That’s how he came across the men of Flight 739.

Among the hundreds of pages of documents he’s obtained from the Pentagon is information that President John F. Kennedy wanted intelligence but did not want to escalate U.S. involvement in Vietnam.

In early 1962, the U.S. had advisors training South Vietnamese troops, Green Berets training indigenous tribes in Laos and Cambodia, and the Central Intelligence Agency trying to determine if the U.S. should join the ongoing war in Southeast Asia.

The men of Flight 739 were none of those, Swander said. They were handpicked by the Pentagon from bases all over the country. Some had only one or two days notice they were going to Vietnam in that spring of ’62, Swander said.

“Our problem is that when I requested, received the OMPF (Official Military Personnel File) of these men, all had any references to their training removed (as opposed to redacted) from their files,” he said.

Talking with family members, Swander learned most if not all had communications training. All were Army Rangers and sharpshooters.

Ross Walker was raised in the mill village at Pickens Mill. His father died when he was 10, and his older brother Charles stepped in as a father figure. Charles’ daughter, Gale Grant, remembers her uncle Ross as witty and intelligent.

He joined the Army in 1946, when he was barely old enough to do so. His induction papers describe him as having a ruddy complexion, 5-foot-7 with red hair.
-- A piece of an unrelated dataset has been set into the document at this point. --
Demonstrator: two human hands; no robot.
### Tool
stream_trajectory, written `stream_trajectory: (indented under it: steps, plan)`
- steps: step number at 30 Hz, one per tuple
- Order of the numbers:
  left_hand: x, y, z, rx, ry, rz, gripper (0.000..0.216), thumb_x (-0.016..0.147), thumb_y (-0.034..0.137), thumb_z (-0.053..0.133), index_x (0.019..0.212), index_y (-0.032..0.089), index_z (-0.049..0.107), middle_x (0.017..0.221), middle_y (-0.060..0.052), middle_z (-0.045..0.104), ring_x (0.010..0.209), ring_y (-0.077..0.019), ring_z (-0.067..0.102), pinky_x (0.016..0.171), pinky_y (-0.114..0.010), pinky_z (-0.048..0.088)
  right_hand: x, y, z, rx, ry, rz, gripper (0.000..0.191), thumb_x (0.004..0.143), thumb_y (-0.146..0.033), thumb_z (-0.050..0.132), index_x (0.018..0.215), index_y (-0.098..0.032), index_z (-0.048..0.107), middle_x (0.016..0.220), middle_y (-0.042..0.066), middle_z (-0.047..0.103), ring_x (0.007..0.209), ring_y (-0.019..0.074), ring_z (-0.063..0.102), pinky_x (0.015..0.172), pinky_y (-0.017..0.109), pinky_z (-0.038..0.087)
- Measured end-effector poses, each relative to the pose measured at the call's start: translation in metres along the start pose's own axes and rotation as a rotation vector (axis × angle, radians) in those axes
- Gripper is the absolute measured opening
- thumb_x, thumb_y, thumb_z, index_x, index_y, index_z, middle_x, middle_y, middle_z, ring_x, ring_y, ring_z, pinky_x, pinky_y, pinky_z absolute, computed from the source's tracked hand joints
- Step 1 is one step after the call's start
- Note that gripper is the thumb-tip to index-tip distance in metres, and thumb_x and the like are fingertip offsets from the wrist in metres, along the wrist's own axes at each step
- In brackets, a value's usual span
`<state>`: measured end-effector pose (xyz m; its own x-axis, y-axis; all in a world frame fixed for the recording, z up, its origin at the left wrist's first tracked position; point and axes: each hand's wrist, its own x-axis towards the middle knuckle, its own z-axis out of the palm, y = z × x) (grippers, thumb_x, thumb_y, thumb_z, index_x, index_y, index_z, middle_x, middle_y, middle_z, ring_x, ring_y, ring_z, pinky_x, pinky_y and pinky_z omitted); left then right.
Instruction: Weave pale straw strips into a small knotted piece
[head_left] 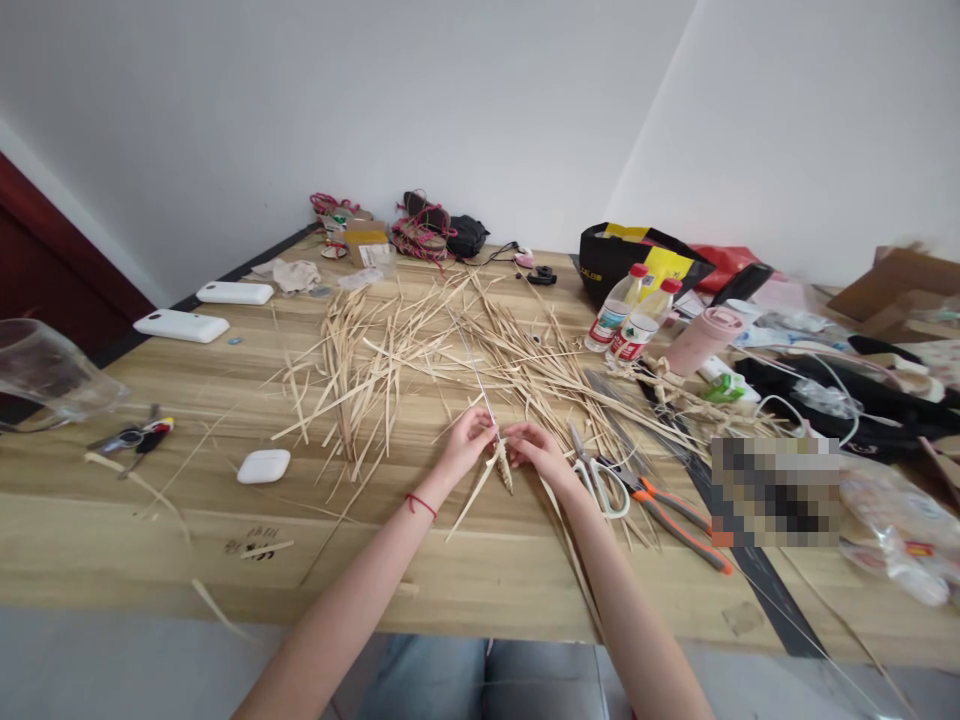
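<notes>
Low over the table's front half, my left hand [466, 442] is closed, thumb and fingertips pinched at the top of a small woven piece of pale straw-like strips [504, 468]. A thin, straight metal-looking wire [478, 375] runs up and away from those fingertips; its lower end is hidden. On the other side, my right hand [538, 448] has its curled fingers closed on the same woven piece. One loose strip [471, 500] sticks out from it toward the lower left. Scissors with pale handles [600, 485] lie just right of my right hand.
Loose pale strips [420, 350] spread across the table beyond my hands. Orange-handled pliers [679, 520] lie at the right, a white case [263, 466] at the left. Two red-capped bottles [619, 310] and a pink cup [705, 340] stand back right. A clear plastic container [56, 370] is far left.
</notes>
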<state>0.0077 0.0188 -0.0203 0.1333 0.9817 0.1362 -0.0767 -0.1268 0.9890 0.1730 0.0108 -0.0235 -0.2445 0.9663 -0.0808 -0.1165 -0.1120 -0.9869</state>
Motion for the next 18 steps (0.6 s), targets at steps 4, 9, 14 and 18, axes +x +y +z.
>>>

He weighed 139 pounds.

According to military records, Walker spent 16 years in the Army, serving in Japan, Korea and Germany and then Fort Gordon near Augusta, Georgia, where he taught radio repair, according to a newspaper story the family has kept for years.

Gale Grant said family often gathered in Pickens — there were 10 brothers and sisters — when her uncle was home. What turned out to be his last visit about 10 days before to left for Vietnam was no different. She didn’t sense anything in his demeanor that caused her to think he felt he wouldn’t be back, as other families have reported.

But she, 19 and married, cried and cried when he left. He told her the next time he saw her, she’d have a passel of kids for him to play with.

Jen Kirk, who lives in Maine, said her uncle Sgt. 1st Class Donald Sargent — known as “Ducky” because he had webbed feet — seemed hesitant to leave that day, as if he knew he wouldn’t be back. Her mother said he kept going in and out of the house with a military courier waiting. Finally he came in and said, “I just need one more hug.”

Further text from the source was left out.